Je ne pense pas qu'il y ait d'autres facteurs, car les tendances observables ne permettent pas, de toute façon, de prédire les faits. On peut tout au plus envisager une potentialité, qui dépend en grande partie de l’environnement dans lequel les personnes évoluent. Mais ne donnons pas à la science le même statut qu’un horoscope du dimanche.

En 1993 une étude menée sur une famille hollandaise dans laquelle tous les hommes avaient des antécédents violents montrait qu'il leur manquait le gène MAO-A, ce qui les prédisposait davantage à des actes répréhensibles. 30 % des hommes possèderaient ce "gène de la violence". Dans quelle mesure peut-on dire que l'on naît meurtrier, ou qu'à tout le moins on a plus de risques que d'autres de le devenir ?

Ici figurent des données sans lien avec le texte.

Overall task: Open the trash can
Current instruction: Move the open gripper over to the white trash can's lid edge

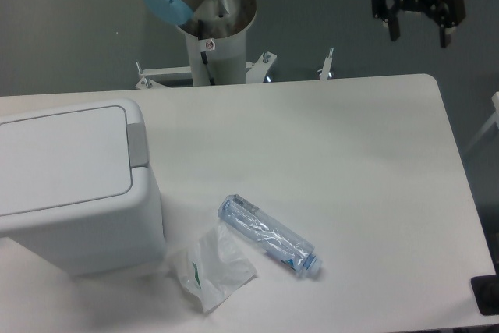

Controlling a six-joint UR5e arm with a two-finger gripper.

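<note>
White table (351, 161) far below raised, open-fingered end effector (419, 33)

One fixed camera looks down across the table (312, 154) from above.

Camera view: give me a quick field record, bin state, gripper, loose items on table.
trash can: left side of table, lid flat and closed, grey push-strip on its right edge
gripper: open, empty, raised beyond the table's far right edge, well away from the bin
bottle: clear plastic, lying on its side right of the bin
plastic bag: crumpled, clear, between bin and bottle
table: white
task status: not started
</note>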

Cet article a fait beaucoup de bruit à l'époque. Il s'agissait d'une forme particulière de violence qui se traduisait par une connotation sexuelle très forte. Ce qui est important dans ce travail, et qui subsiste, c’est qu’il permet de savoir que ce gène interagit avec beaucoup de neuromédiateurs. Cette mutation, reproduite chez l'animal, déclenche des anomalies de fonctionnement du cerveau, dont des violences. On ne peut cependant pas dire qu’il s’agit d’un "gène de la violence" stricto sensu, car ce serait se limiter à un seul de ses effets : en réalité des anomalies sont déclenchées non seulement au niveau du cerveau, mais aussi dans l’ensemble du physique. La trisomie 21 peut elle aussi pousser à une certaine violence, et ce n’est pas pour autant qu’on la qualifie par cette caractéristique, qui n'en est qu'une parmi d'autres.

Le psychiatre Jim Fallon, de l'université de Californie, a procédé à des tests génétiques sur lui-même après avoir découvert un nombre étonnamment important de meurtriers parmi ses ancêtres. C'est ainsi qu'il s'est rendu compte qu'il avait tout d'un psychopathe. S'il n'est jamais passé à l'acte, c'est parce que selon lui il a eu une enfance heureuse. Quels enseignements en tirer ?

C’est très gentil pour ses parents, mais j’ai une autre piste d’explication : Fallon est remarquablement intelligent, il a acquis des degrés universitaires, il a fait avancer la recherche. C’est grâce à cette capacité de compréhension qu’il s'est rendu compte qu'à la moindre bêtise il risquait de perdre tout ce qu’il avait construit. En outre, ce niveau d’intelligence lui permet de verbaliser son ressenti, sans verser dans la violence.

Il existe un mal très français, qui consiste à mettre en doute tout ce qui peut être à l’origine d’une certaine orientation biologique de nos comportements. Ces derniers sont pourtant la manifestation de notre cerveau, et donc d’un organisme. Il faut bien admettre que la prédiction que l'on peut obtenir se fait davantage à partir de la biologie que de l'environnement. Regardez l'échec de la psychodynamique, dont la psychanalyse : on nous a présenté cela comme une science, on nous a dit qu’on pouvait prévoir le comportement humain au travers du vécu. La caricature de ce courant de pensée, c'est la mère mortifère, qui aurait été à l'origine de certaines formes d'autisme. On sait aujourd’hui que c'est une imposture totale. Mais en France la biologie envisagée comme facteur déterminant fait peur, les gens craignent souvent de tomber dans un totalitarisme. C’est l’un des torts du sens commun.